Провожала она своих «молодых» до околицы. Когда шли по улице, Дарья нарочито громко смеялась, что-то громко говорила, давая понять встречающимся на пути односельчанам, что у них все здорово, все прекрасно. При расставании, с шуткой, двусмысленно спросила:
 – Ну што, сынок, еще приедешь к нам? Можа, на праздник какой? В тон Дарье «Сандро» также ответил с иронией:
 – Да нет, наверное, мамочка. Надобно и своих близких и родных навестить. А вам за все премного благодарен.
И мать и дочь отлично понимали, что следующей встречи уже не предвидится. Но Надейке, все же, еще раз пришлось встретиться с Александром. Последний раз. После приезда из деревни «Сандро», как и подразумевала Надейка, сразу исчез. Она почти успокоилась, стараясь забыть неудавшийся роман. Съездила к матери. Ни мать, ни родня ни о чем ее не спрашивали, не задевали для самих же неприятную тему. Преодолевая смятение в душе, Надейка даже пошла в клуб на дискотеку. Никто из девок не напомнил  ей о происшедшем неделю назад. И даже непредсказуемая Юлька Черных ни взглядом, ни жестом не укорила ее. Надейка в этот вечер веселилась вовсю, ни одному парню не отказала в танце.

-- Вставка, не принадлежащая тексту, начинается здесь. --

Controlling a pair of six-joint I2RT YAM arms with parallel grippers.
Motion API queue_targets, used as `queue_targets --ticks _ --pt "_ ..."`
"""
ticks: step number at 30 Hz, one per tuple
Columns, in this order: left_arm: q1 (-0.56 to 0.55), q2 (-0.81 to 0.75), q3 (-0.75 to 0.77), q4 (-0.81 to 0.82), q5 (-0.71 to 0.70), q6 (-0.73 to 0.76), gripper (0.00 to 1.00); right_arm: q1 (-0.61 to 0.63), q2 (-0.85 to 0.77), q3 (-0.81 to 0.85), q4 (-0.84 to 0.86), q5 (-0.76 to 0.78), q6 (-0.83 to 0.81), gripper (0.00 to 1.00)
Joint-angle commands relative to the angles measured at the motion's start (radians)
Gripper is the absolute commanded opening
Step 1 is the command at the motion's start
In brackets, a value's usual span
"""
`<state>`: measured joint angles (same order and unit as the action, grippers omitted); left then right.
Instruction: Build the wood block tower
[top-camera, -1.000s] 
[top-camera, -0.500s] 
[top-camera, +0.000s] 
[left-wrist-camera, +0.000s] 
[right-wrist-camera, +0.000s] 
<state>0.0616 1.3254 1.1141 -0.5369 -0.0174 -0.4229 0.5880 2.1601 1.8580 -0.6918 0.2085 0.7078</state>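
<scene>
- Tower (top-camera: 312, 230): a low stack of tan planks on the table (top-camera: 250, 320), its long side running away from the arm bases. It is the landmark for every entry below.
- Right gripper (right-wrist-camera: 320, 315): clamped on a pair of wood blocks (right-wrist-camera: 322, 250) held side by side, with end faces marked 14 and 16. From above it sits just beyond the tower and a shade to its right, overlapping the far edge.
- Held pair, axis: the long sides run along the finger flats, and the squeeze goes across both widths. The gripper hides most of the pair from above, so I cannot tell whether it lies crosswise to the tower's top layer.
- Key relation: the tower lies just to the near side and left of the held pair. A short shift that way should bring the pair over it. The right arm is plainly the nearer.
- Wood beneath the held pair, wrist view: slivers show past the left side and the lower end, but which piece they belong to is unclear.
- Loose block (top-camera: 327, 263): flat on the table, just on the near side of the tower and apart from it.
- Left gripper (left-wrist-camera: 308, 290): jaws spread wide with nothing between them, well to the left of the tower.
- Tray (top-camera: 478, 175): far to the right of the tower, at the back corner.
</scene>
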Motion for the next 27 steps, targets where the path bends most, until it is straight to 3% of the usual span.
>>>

Сандро-Александр встретил ее у проходной завода. От неожиданности Надейка растерялась. Он схватил ее за руку, и почти насильно потащил в сторону противоположной остановки.
 – Куда ты меня тащишь? Мне ж в другую сторону! – засопротивлялась было Надейка. Но Александр держал крепко. Чтобы не обращать на себя внимание людей, Надейка вошла с ним в троллейбус. Ехали довольно долго, и она поняла, что Александр везет ее к своей тетке, где временно проживал. «Ну и зачем теперь все это? И к чему? Я уже настроена на совершенно другой лад!» - с досадой недоумевала Надейка и думала, как ей сбежать: то ли сейчас выскочить из троллейбуса, благо, Александр отпустил руку, то ли сбежать от его хозяйки. Все ж, ради спортивного интереса решила взглянуть на эту его тетку – вечер у нее, все равно, был свободный.
 – Тоня! – звонко, с улыбкой представилась Надейке средних лет
худенькая женщина, хозяйка небольшого домика, стоявшего на окраине города. Была она очень подвижна, смешлива; с племянником Шуркой – так она называла Александра-Сандро - вела себя очень раскованно, запанибратски, хотя была гораздо старше его. «Вроде и не тетка ему!» - подумалось Надейке. За скромным ужином Тоня курила сигарету за сигаретой. «Ничего себе! – опять удивилась Надейка, - Сашка даже курит меньше, а она…» Надейке очень хотелось есть, ведь она экономила на обеде и не ходила в заводскую столовую, ожидая конца рабочего дня, чтобы покушать «на квартире», а тут…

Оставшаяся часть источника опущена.